Perhaps you feel obligated to get married because you’ve been in a relationship for four years, and she may seem needy. In my experience, neediness and longevity don’t make good marriages. Your girlfriend needs professional treatment—much more than even the most loving husband can give.

I wonder if you might consider going into therapy for yourself, to help you determine your real needs and desires, and to make sure that you are not codependent, which is a possibility given the history you have shared in your letter.

Couples therapy might also help both of you decide where your relationship is headed.

Thank you very much for writing and asking your difficult question. I hope that this answer is helpful, and I wish you both peace and satisfaction as you go forward with your lives.

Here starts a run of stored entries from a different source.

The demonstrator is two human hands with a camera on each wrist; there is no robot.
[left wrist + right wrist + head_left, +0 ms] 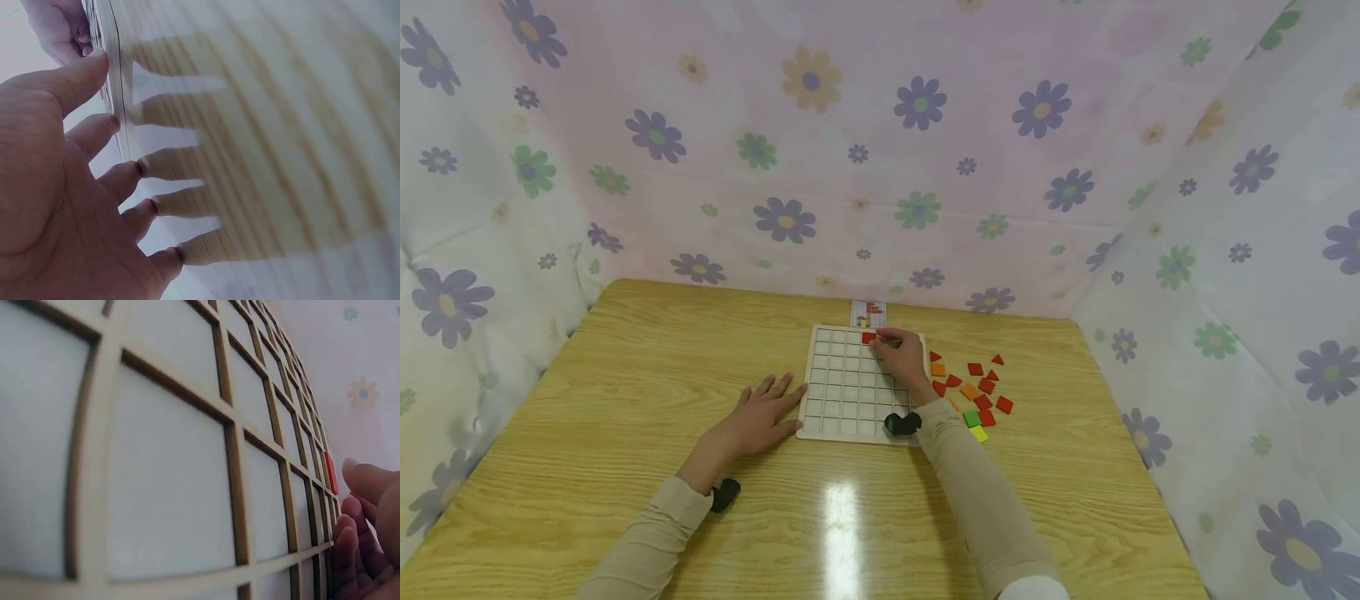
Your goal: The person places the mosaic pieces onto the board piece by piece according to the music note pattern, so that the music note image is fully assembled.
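Note:
A wooden grid board (850, 390) lies in the middle of the table, its square cells mostly bare. In its top row sits a red square tile (868, 338). My right hand (901, 354) is over the board's top row, just right of that tile. Thumb and fingertips pinch a small red piece (364, 502), of which only a thin edge shows in the right wrist view. My left hand (763, 417) rests on the table with fingers spread, thumb and index fingertip at the board's left edge.
Several loose red, orange, green and yellow pieces (987, 386) lie right of the board, squares and triangles among them. A small printed card (868, 313) lies behind the board's far edge. Flowered cloth (850, 167) walls the table (647, 358) at the back and sides.

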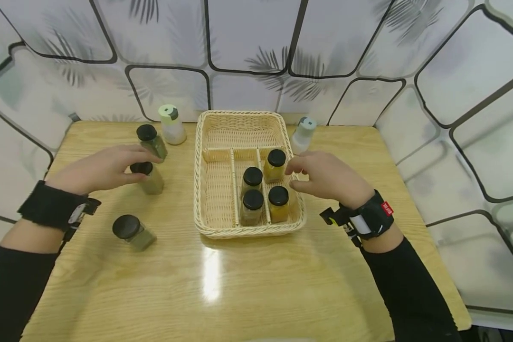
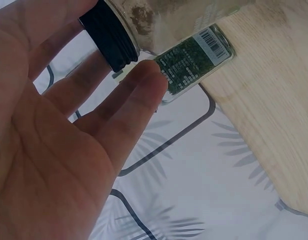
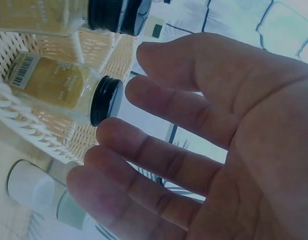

Lynn Somerstein, PhD, NCPsyA, C-IAYT is a Manhattan-based, licensed psychotherapist with more than 30 years in private practice. She is also a yoga teacher and student of Ayuveda—the Indian science of wellness. Her main interest is in helping people find healthy ways of living, loving, and working in the particular combination that works best for them, connecting to their deepest energic source so their full range of abilities can be expressed. Lynn's specialty is understanding and alleviating anxiety and depression.
  • Leave a Comment
  • Andre

    December 20th, 2013 at 8:58 PM

    I found this information very helpful. I am kind of a third wheel as my lady friend is romantically involved with someone else. She is good at seeing that her needs are met and we are learning from each other. Our relationship is actually a two way street but it doesn’t always feel that way. Somebody is always giving more. These days when your paired off romantically a person has to be careful not to put all their eggs in one basket. I belong to a close-nit organization. Spouses can’t sponsor each other. Most of us are in a comfort zone. Adults have to grow up sometimes when somebody upset the apple cart. A parent dies or a child. Somebody loses a job or rekindles a flame. We have to weather the storms.

  • Katy

    December 21st, 2013 at 5:54 AM

    What a difficult situation for the both of you to have to deal with. You are in the military which is already stressful enough but then living with this too has to only compound the amount of stress and pressure that you feel. I know that you care about and love this person but this might also be the time to start loving yourself and looking at whether this is someone you can really be with for the rest of your life. Is she willing to do the hard work to get through this or is she simply so mired in it that she sees no way out? I guess if I saw that she was trying to remedy it then I would encourage you to stay and be that support for her. But you can’t do it by yourself so I would have to take a very hard look at just how invested she is in her own recovery efforts.

  • roger

    December 23rd, 2013 at 3:55 AM

    No I don’t think that marriage is the answer just so she can get your military benefits. Is that really why you want to marry someone just so they can get your insurance?

  • Andi

    December 24th, 2013 at 3:07 AM

    I know that she doesn’t mean to but it seriously sounds like this woman is sucking the life right out of you. You can’t continue to be with someone who has this kind of illness and doesn’t receive any help, and surely there must be other family members who could help out? I don’t think that having her this sick and untreated is a positive way to enter into a marriage together. I know that you love her but this is someone who needs help, more than just the avaerage person can give, and I am sure that if the two of you look at available resources together then you can find that there are things available to her that really don’t cost that much but that could help her out tremendously.

  • Robyn

    December 28th, 2013 at 9:08 AM

    Seems America could do with looking after it’s own citizens instead of going out there and killing others.